You’ll have seen the hallmark Wings uses now: Back in 2006 or 2007, he had a stamp of his name, “Wings,” specially made. Prior to that, he used a few different hallmarks over the decades, all of them involving wingéd beings of some sort. More than twenty years ago (perhaps thirty), he settled for a good while on using a stamp of a Water Bird, and it is that that you see here below:

And it is that, at long last, that identified them as his.

In truth, they do look like his earlier style, but he hasn’t created a version of the Flute Player in almost twenty years; his last one, sold in 2007, if memory serves, looked like this:

Similar in spirit, but very different in the details.

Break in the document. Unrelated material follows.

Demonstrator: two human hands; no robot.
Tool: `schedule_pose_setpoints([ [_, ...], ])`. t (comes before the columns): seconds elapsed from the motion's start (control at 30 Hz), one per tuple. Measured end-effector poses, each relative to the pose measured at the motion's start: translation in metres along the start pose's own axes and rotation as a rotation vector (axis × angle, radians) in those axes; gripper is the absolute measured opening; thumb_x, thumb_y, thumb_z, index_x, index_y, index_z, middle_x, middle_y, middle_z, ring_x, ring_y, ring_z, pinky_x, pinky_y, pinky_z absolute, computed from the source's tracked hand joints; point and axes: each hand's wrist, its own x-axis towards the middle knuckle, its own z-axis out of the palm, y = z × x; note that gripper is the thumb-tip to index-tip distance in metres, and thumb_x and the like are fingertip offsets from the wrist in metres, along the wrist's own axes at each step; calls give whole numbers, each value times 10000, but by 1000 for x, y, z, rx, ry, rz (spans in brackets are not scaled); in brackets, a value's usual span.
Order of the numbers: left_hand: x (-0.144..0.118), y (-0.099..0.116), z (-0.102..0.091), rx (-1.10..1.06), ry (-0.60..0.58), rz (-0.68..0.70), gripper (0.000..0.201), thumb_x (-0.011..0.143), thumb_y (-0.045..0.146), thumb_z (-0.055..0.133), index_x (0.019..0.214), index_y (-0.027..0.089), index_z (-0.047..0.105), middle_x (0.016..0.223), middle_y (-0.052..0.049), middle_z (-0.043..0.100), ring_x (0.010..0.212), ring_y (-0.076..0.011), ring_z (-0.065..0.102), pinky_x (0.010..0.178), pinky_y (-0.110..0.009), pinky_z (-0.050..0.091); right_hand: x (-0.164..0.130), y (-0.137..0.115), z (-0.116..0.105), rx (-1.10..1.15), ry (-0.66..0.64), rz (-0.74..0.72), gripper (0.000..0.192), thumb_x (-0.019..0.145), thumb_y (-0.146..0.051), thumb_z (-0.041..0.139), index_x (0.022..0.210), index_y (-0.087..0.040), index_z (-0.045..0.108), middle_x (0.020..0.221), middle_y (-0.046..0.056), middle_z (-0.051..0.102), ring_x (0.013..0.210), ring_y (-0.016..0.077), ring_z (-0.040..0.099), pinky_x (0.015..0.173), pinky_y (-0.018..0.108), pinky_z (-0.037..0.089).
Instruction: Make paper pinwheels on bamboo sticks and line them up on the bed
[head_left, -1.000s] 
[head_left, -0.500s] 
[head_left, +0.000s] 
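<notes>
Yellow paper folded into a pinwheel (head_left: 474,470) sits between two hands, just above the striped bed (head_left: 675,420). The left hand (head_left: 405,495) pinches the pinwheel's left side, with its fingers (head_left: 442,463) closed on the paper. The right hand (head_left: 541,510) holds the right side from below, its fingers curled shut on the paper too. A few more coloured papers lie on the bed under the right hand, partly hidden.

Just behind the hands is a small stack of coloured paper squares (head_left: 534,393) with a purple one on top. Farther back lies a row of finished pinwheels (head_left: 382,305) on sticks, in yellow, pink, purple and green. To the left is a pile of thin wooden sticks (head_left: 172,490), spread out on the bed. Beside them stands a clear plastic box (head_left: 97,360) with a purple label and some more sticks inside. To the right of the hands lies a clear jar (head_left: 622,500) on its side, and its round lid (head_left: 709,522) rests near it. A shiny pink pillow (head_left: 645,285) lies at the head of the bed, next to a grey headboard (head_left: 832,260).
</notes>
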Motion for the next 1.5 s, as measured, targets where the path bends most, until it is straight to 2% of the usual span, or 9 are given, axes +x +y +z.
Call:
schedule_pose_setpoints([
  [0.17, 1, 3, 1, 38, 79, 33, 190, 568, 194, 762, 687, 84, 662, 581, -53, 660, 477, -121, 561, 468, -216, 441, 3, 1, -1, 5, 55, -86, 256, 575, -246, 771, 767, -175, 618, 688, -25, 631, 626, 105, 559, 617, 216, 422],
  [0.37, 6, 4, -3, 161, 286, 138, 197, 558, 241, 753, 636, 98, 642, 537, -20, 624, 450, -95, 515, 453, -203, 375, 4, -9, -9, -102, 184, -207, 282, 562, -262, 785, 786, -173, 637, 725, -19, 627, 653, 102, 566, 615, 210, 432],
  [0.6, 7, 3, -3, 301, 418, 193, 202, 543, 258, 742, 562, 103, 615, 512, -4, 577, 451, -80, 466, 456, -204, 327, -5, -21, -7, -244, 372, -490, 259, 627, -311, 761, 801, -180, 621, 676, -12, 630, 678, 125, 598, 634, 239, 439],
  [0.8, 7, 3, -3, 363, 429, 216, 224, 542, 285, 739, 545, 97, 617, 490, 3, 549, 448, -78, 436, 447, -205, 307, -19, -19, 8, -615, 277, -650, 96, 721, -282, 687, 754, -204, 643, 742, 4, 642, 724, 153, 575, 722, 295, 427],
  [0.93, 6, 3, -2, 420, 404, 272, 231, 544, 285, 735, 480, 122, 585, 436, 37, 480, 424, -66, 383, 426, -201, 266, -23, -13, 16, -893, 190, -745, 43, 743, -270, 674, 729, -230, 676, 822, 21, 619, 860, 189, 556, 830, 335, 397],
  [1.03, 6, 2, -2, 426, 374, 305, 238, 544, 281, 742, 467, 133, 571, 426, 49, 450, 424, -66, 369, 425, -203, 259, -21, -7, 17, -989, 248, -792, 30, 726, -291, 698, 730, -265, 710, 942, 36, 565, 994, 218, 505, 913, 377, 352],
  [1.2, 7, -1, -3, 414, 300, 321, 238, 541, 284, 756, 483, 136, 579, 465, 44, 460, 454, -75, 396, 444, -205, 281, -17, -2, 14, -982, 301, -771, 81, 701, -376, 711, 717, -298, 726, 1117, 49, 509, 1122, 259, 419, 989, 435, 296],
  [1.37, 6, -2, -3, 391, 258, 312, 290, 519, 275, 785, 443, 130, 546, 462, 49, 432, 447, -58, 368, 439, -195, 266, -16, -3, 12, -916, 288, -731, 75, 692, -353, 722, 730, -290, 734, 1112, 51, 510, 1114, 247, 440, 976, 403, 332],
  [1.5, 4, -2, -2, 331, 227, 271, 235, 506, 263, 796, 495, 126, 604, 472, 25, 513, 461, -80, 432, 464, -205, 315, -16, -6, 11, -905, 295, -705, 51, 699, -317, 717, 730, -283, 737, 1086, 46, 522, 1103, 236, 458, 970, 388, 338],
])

But I love this pair for its style, and its uniqueness of spirit. Each earring, a perfect match to the other, as saw-cut freehand, each has saw-cut articulated feathers in the headdress and a single simple radiant stamp to delineate it. Each has a single browed eye, a collar necklace, and a many-holed flute whose notes flower at the end, all the sharp corners and angles meticulously defined by Wings’s jeweler’s saw. Each has the perfectly animated humpback and dancing feet, the sash and tie and moccasin buttons all evoked by the simplest of stampwork. And then, of course, there is the jewel at the top of his pack, a single round cabochon of brilliant lapis lazuli set into a saw-toothed bezel, as though he carries his own source of rain with him.

I have heard stories of the Water Sprinkler’s flute: Some say his music is entirely silent, even as it is hard at work; others say that you hear it in the rain or the storm. Still other suggest that, if you are out alone, far away, and you hear the notes of a traditional flute upon the wind, you should take care, for he might be near.

And he is not always benign.

these days, we are simply hoping for a few of his notes to touch upon the land of this place, whether they are within our hearing or not, for they will be music either way. The blues are the music of the rain, and we need its presence now.